In addition to dealing with the devastating aftermath of Hurricane Harvey, hospitals in Texas and Louisiana had to ensure medical staff continue to comply with HIPAA Rules. When such natural disasters occur, new questions are raised how the implementation of the HIPAA Privacy Rule. OCR has taken the opportunity to remind covered entities of the need to prepare for public health emergencies.
Hospital staff may be unsure on the Privacy Rule applies in such emergencies. Under such special circumstances, questions have arisen about when they are permitted to share health information with patients’ friends and family, the media and the emergency services. In response to the confusion, the Department of Health and Human Services’ Office for Civil Rights have issued guidance to covered entities on the HIPAA Privacy Rule and disclosures of patient health information in emergency situations. OCR hopes to help healthcare organizations protect patient privacy and avoid violating HIPAA Rules while still providing a high standard of care.
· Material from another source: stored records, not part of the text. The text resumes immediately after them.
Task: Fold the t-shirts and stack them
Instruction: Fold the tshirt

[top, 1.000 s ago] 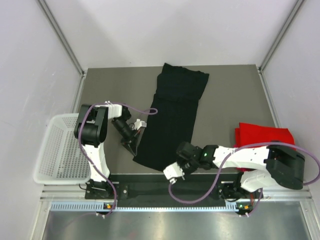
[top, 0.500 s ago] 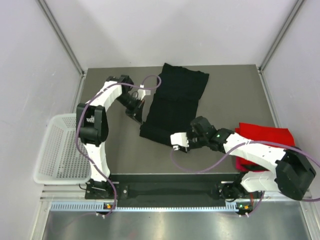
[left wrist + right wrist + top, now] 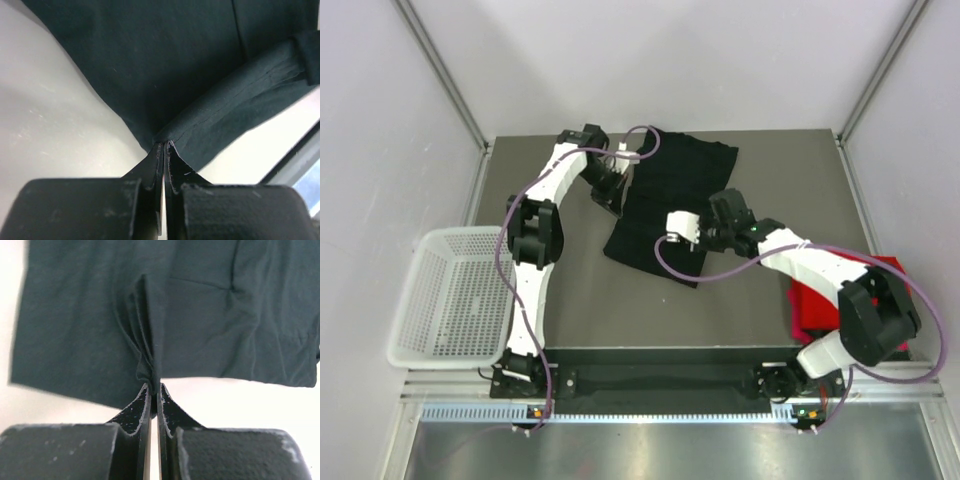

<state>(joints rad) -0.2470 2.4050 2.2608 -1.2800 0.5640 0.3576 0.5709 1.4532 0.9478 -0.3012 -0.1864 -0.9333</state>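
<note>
The black t-shirt (image 3: 680, 175) lies at the far middle of the table, its near part doubled back over itself. My left gripper (image 3: 622, 192) is at the shirt's left edge, shut on a hem of the black cloth (image 3: 165, 65), and the closed tips of this gripper (image 3: 164, 145) pinch the fold. My right gripper (image 3: 703, 240) is at the near right edge, shut on a bunched pleat of the same shirt (image 3: 90, 330), which this gripper (image 3: 154, 386) holds a little above the table. A folded red t-shirt (image 3: 807, 308) lies at the right, partly under the right arm.
A white mesh basket (image 3: 450, 300) hangs off the table's left near side. The grey tabletop (image 3: 570, 300) shows between the basket and the shirt. White walls with metal corner posts enclose the table.
Both grippers have carried the black shirt's near edge away from the bases toward the far side. The shirt, long and stretched out a second ago, now lies shorter and doubled.
</note>
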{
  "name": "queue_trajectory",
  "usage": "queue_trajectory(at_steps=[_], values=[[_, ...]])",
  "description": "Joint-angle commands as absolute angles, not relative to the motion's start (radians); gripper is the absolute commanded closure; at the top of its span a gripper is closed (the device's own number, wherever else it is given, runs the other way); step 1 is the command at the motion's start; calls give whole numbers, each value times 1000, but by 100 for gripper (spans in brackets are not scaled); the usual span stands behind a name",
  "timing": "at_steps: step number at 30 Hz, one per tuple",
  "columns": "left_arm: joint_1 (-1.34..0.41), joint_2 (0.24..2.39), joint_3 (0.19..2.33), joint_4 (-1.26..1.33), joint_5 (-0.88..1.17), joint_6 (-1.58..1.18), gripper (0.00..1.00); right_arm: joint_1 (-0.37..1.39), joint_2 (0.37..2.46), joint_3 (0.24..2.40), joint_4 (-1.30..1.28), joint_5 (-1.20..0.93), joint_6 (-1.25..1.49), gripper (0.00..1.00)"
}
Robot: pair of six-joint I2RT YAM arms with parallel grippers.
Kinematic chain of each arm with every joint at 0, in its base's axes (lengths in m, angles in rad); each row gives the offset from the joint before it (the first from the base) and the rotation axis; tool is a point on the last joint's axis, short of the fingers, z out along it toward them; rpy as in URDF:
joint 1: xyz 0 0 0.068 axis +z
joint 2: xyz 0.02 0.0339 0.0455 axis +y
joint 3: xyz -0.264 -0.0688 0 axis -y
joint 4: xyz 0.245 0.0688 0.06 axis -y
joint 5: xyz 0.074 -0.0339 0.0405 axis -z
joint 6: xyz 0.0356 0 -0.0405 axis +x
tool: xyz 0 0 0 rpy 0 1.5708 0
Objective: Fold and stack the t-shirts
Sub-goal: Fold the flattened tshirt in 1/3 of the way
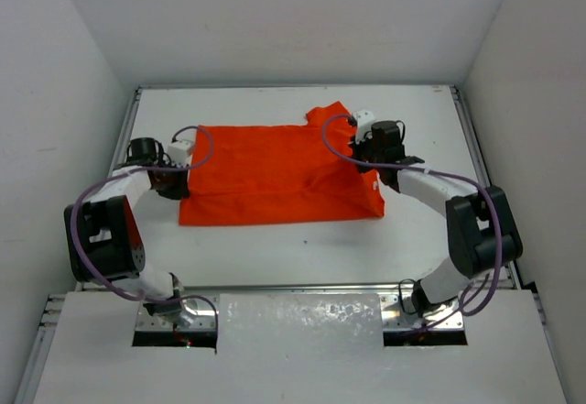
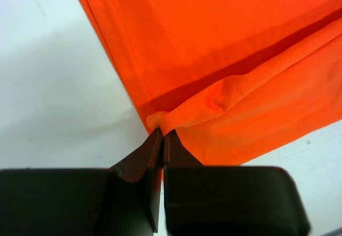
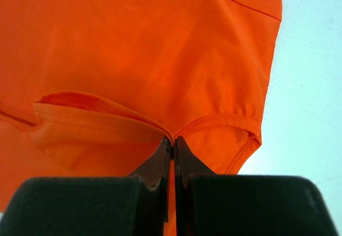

Hospitals will soon have the opportunity to put these guidelines into practice as Hurricane Irma is expected to land soon, closely followed by hurricane Jose. Hospitals in other parts of the United States will have to cope with the storm and its aftermath and still comply with HIPAA Rules.
OCR has explained that the HIPAA Privacy Rule was designed to ensure that in emergency situations, healthcare organizations are able share individually identifiable health information while still protecting the privacy of the patients in their care.
OCR also reconfirmed that even in emergency situations, the HIPAA Security Rule still applies. HIPAA-covered entities and business associates are required implement safeguards to ensure ePHI remains secured at all times. The Security Rule stipulates that, even in time of emergency, the confidentiality, integrity, and availability of ePHI is not placed in jeopardy. During and after an emergency, ePHI must be accessible, which means covered entities must plan for all eventualities to ensure patient health information can always be accessed. The HIPAA Security Rule – § 164.308(a)(7) – requires contingency plans to include a data backup plan, disaster recovery plan, and emergency mode operation plan.
The data backup plan must ensure retrievable, exact copies of electronic protected health information are created and maintained. The disaster recovery plan must ensure any data lost during a natural disaster or emergency can be recovered from backups and is never permanently lost. Covered entries are also required to ensure that data can be recovered quickly and efficiently when needed. During emergency mode, security processes to protect ePHI must be maintained, even during power outages and technical failures.
OCR reminded covered entities of two further addressable requirements: testing and revision procedures and application and data criticality analysis. Covered entities should periodically test their contingency plans and revise them as necessary to ensure they continue to be effective in an emergency situation. Covered entities should also identify software applications that store, maintain or transmit ePHI, and assess how important each is to business needs. Priorities must be set for data backup, emergency operations, and disaster recovery.
OCR has drawn attention to an interactive decision tool on the HHS website that has been developed to assist professionals in healthcare organisations prepare their disaster contingency plan. The website also contains information about HIPAA Rules and their application in emergency situations.
OCR explains, “The tool is designed for covered entities as well as emergency preparedness and recovery planners at the local, state and federal levels.”